Beyond Acoustic Emotion Recognition: Multimodal Pathos Analysis in Political Speech Using LLM-Based and Acoustic Emotion Models
Juergen Dietrich

TL;DR
This study compares acoustic emotion recognition models and LLM-based multimodal analysis for political speech emotion detection, finding LLMs better capture semantic political emotions than acoustic models alone.
Contribution
It demonstrates that LLM-based multimodal analysis correlates more strongly with political emotion scores than traditional acoustic models, highlighting the importance of semantic context.
Findings
Gemini LLM's Valence correlates strongly with TRUST-Pathos scores (rho=+0.664)

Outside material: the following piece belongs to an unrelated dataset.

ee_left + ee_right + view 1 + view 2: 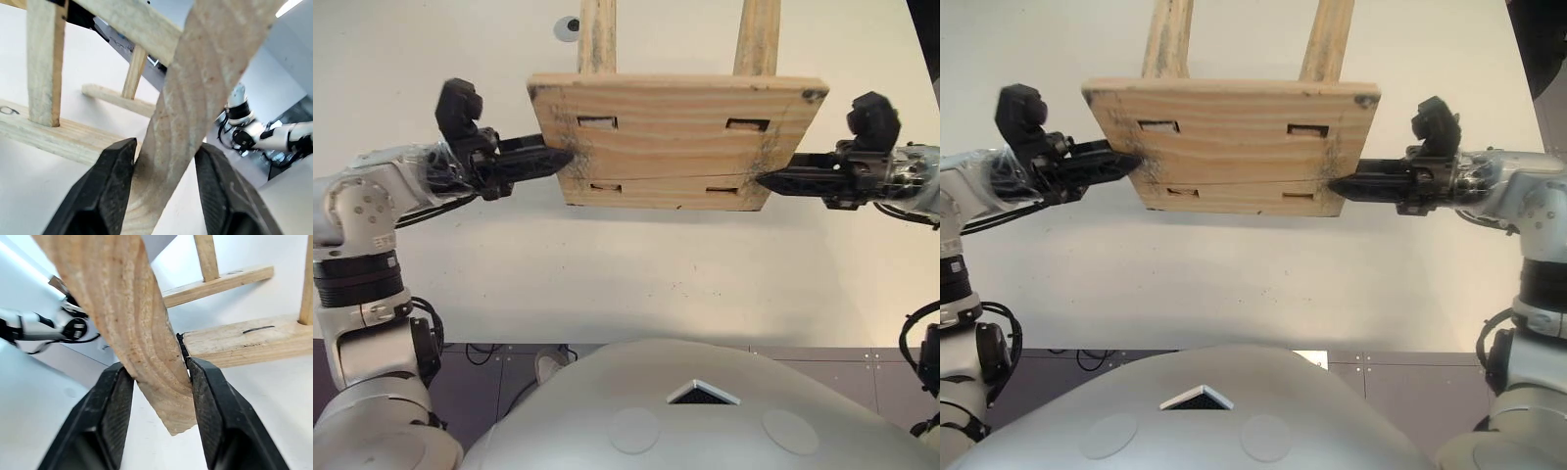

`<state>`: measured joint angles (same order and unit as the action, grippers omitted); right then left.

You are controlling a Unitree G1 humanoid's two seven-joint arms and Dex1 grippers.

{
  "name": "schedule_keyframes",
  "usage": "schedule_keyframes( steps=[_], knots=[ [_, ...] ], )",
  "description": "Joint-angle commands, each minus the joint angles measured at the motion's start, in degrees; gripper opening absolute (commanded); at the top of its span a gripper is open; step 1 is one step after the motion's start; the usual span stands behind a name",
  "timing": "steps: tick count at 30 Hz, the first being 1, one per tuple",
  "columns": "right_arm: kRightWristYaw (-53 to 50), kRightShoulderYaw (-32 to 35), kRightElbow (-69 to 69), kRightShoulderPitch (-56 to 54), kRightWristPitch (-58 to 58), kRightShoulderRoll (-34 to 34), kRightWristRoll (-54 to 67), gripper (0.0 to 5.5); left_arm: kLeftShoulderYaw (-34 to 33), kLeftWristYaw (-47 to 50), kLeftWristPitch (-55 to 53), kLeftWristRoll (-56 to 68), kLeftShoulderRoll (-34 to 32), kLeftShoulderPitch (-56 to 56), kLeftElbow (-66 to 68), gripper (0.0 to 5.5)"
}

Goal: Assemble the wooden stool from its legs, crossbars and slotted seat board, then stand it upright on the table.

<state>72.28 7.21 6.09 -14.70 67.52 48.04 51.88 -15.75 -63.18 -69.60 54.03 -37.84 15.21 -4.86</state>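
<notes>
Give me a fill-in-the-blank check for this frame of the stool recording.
The seat board shows ___ rectangular slots.
The left gripper is shut on the board's ___ edge.
The right gripper is shut on its ___ edge.
Beyond the board's far edge, ___ legs show.
Missing: four; left; right; two.

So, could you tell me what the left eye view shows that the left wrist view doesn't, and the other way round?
Left eye view: the seat board from above, its top face with four slots, the left gripper at one side edge and the right gripper at the opposite one, and two legs running past the far edge.
Left wrist view: beneath the board, legs meeting crossbars low by the white table, and the fingers on either face of the board's edge.
Shared: the board clamped in the left gripper, with the right arm across from it.
</notes>
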Motion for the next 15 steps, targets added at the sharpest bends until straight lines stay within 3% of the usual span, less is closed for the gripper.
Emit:
schedule_keyframes(
  steps=[1,7,11,15],
  knots=[
    [-5.1,3.7,0.8,-6.0,16.3,-5.3,15.0,1.47,-7.6,17.5,-21.8,8.8,6.6,7.2,1.8,1.81],
    [-14.4,8.6,-8.2,-13.0,24.8,-8.9,21.2,1.43,-12.1,46.4,-22.8,27.4,8.7,17.9,13.9,1.81],
    [-20.3,9.0,-21.4,-18.4,25.0,-9.8,24.3,1.43,-8.9,76.3,-9.0,46.4,10.2,25.2,21.0,1.77],
    [-25.2,10.1,-33.0,-24.5,25.0,-11.6,23.2,1.42,-8.5,90.8,-2.1,46.3,12.1,30.2,26.6,1.7]
  ],
)
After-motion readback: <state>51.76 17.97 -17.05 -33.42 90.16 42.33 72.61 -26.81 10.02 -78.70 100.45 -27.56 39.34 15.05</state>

Acoustic emotion models show weak correlation with political emotion scores
Standard SER datasets have biases and limitations for political speech analysis
Abstract
We investigate whether acoustic emotion recognition models can serve as proxies for the Pathos dimension in political speech analysis, as operationalised by the TRUST multi-agent large language model (LLM) pipeline. Using a Bundestag plenary speech by Felix Banaszak (51 segments, 245 s) as a case study, we compare three analysis modalities: (1) emotion2vec_plus_large, an acoustic speech emotion recognition (SER) model whose continuous Arousal and Valence values are derived via post-hoc Russell Circumplex projection; (2) Gemini 2.5 Flash, an LLM analysing the full speech audio together with its transcript in an open-ended, context-aware fashion; and (3) TRUST-Pathos scores from a three-advocate LLM supervisor ensemble. Spearman rank correlations reveal that Gemini Valence correlates strongly with TRUST-Pathos (rho = +0.664, p < 0.001), whereas emotion2vec Valence does not (rho = +0.097,…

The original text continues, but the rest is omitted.